Where the line with "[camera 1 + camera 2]" appears below, start writing out lines exactly, and finish with the line with "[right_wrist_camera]", which is included; write out nothing else.

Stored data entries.
┄┄┄┄┄┄┄┄┄┄┄┄┄┄┄┄┄┄┄┄
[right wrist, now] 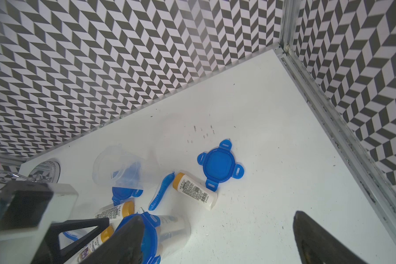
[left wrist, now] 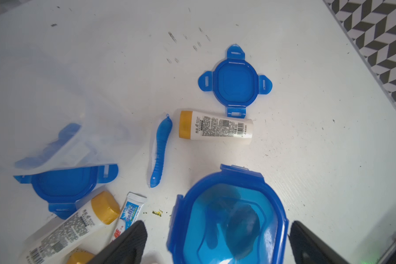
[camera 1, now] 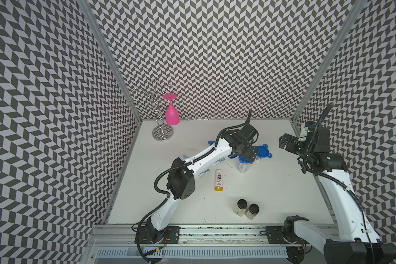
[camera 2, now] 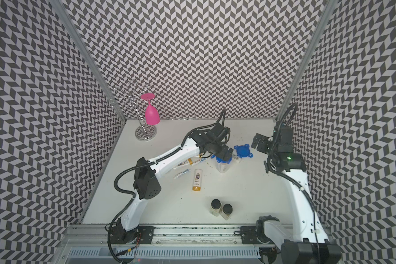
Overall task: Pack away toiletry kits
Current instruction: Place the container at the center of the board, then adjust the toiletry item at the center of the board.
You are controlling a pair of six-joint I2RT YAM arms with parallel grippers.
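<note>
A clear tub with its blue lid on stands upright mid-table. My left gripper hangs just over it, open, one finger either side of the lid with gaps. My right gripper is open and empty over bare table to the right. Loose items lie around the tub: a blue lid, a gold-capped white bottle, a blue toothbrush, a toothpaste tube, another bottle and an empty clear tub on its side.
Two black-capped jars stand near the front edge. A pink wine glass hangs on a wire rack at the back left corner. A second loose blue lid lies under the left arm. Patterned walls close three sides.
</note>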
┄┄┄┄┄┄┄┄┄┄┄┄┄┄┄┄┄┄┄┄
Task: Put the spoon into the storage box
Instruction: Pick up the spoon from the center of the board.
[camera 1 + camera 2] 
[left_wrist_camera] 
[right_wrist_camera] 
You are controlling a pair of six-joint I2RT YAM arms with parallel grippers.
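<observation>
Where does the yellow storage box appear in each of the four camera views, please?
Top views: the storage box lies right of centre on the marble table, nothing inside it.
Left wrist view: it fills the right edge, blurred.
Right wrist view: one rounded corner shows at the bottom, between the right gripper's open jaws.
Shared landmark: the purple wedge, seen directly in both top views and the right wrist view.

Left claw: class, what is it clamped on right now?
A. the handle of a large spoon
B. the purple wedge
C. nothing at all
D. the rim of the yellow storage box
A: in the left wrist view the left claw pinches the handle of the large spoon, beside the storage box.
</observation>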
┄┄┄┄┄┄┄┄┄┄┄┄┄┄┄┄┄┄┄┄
Response.
[camera 1 + camera 2] 
[left_wrist_camera] 
[right_wrist_camera] 

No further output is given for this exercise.